Diabetics should try to eat a healthy diet, which receives at least;20% of the daily calories from protein, 30% or less of the fat and the rest of carbohydrates.
When it comes to alcohol consumption, there are no rules about how many diabetics can drink.Alcohol is known to lower blood sugar, thus it is necessary to consume meals.But everything in moderation, diabetics do not have to treat diabetes in a manner and at the same time become an alcoholic.Be aware that some wine and liqueurs have a very high sugar content.
Because diabetes increases the risk of heart disease , diabetics must take every effort to control cholesterol.There are drugs to lower cholesterol, but the best therapy - Training .

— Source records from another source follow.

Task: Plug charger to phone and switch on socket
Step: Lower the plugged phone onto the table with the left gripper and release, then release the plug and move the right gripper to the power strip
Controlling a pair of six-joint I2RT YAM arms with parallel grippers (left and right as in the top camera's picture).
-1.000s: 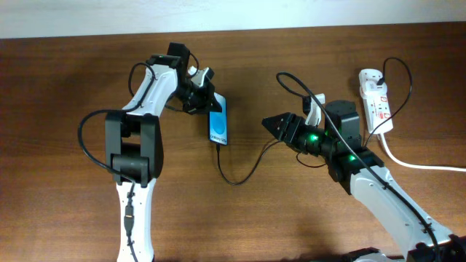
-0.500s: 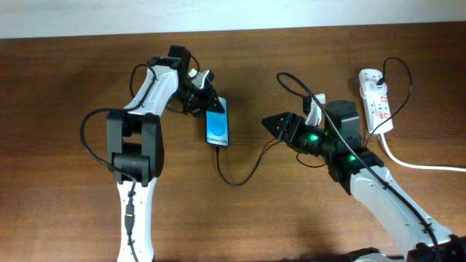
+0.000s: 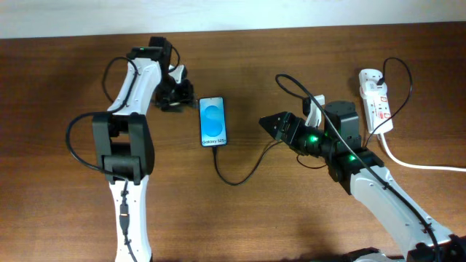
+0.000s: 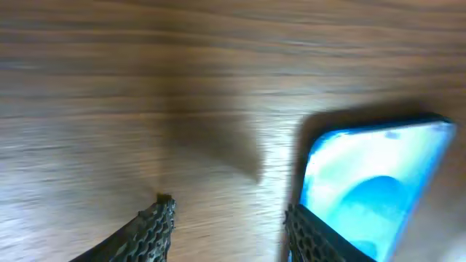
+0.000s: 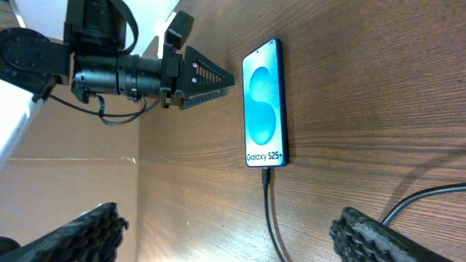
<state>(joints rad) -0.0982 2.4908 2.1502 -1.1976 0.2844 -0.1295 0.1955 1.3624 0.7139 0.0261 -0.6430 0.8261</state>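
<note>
The phone [image 3: 212, 121] lies flat on the table, blue screen up, "Galaxy S25" text toward the near end. The charger [image 3: 231, 179], a thin black cable, has its plug tip [image 5: 266, 175] in the phone's bottom edge. It curves right past my right arm toward the socket [image 3: 376, 98] at the far right. My left gripper [image 3: 186, 94] is open just left of the phone's top, holding nothing. In the left wrist view the phone [image 4: 371, 193] sits beside the right fingertip [image 4: 309, 231]. My right gripper [image 3: 269, 125] stands wide open right of the phone, the cable [image 5: 272, 225] between its fingers.
A thick white cord [image 3: 419, 164] runs from the socket off the right edge. The left gripper [image 5: 207, 80] shows in the right wrist view, pointing at the phone [image 5: 263, 102]. Bare wooden table [image 3: 58, 87] spreads left and front.
My left gripper has let go of the phone and drawn back to the left. The phone, tilted before, now lies flat and a bit further left. My right gripper has opened wider.
</note>
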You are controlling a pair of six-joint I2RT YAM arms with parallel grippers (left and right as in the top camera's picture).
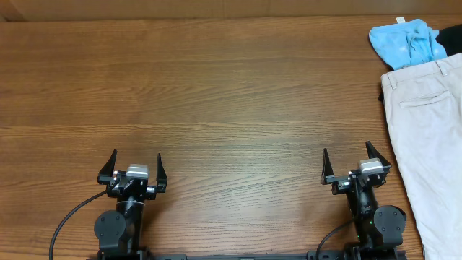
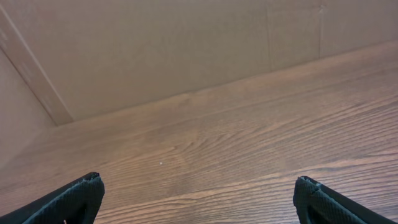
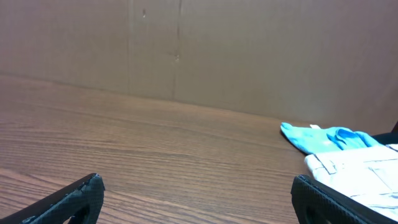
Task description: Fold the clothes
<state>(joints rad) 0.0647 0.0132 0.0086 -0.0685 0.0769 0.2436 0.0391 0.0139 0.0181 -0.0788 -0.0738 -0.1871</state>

Diabetes does not mean not to enjoy a meal.In moderation, almost all kinds of food can be used for diabetics.In addition, many people with diabetes try herbal remedies to try to control their blood sugar, but dietary therapies are often more secure, so some people are turning to mineral supplements instead of grass.
One mineral that shows the broad prospects for diabetics is chromium.Studies have shown that chromium is the ability to control blood glucose.Some patients have benefited from additions of chromium, but it's still not a magic pill.The current recommended dose of chromium, 200 micrograms taken three times a day.
best advice for all people affected by diabetes is that there is no indication that the majority of minerals or elements controlled diabetes.If you eat a well-balanced diet with fruits and vegetables, no other supplements may not be necessary.